Les solutions avancées par quantité d’experts chinois et étrangers pour sortir la Chine de ce mauvais pas qui menace l’équilibre politique du pays sont multiples. A côtés des tentatives macro-économiques pour relancer la demande, l’investissement et la croissance (facilités de crédit qui viennent après les sévères restrictions opérées en 2006 et 2007, soutiens de l’état à la bourse et appuis publics à l’export, nouvelle tranche de grands travaux d’infrastructure ferroviaire dotés de plus de 250 milliards de dollars de fonds publics), le pouvoir a lancé de profondes réformes socio-économiques annoncées récemment (système de santé, caisses de retraite et vaste réforme agraire). Elles sont destinées à restructurer les campagnes, apaiser la société et doper la demande interne en créant des filets de sécurité sociale qui libéreraient la formidable épargne des chinois, estimée à plus de 500 milliards de dollars. Il reste que leur efficacité sera d’abord limitée par les contraintes politiques et le manque de crédits.
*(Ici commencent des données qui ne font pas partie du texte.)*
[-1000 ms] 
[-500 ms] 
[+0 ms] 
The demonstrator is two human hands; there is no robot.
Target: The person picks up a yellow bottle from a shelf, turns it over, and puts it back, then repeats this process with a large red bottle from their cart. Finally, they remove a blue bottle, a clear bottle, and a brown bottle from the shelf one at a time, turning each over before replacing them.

Mais les risques qui se profilent et inquiètent la direction du pays auront au moins un effet positif. Celui d’obliger le Parti, placé sous la pression des risques sociaux, à lancer nombre de réformes indispensables, mais toujours reléguées au calendes grecques, soit parce que leur mise en œuvre est trop complexe, soit parce que l’ambiance de succès dans lequel baignait la Chine depuis de longues années avait quelque peu désarmé la volonté et affaibli l’influence de ceux qui, dans le système, appelaient à un réajustement du mode de développement du pays.

Dans ce contexte difficile et incertain, où les élites craignent d’abord les conséquences sociales et politiques internes d’un ralentissement économique, il est vain de croire que la Chine, d’abord inquiète de ses propres difficultés, s’engagera de manière significative pour venir au secours du système financier international.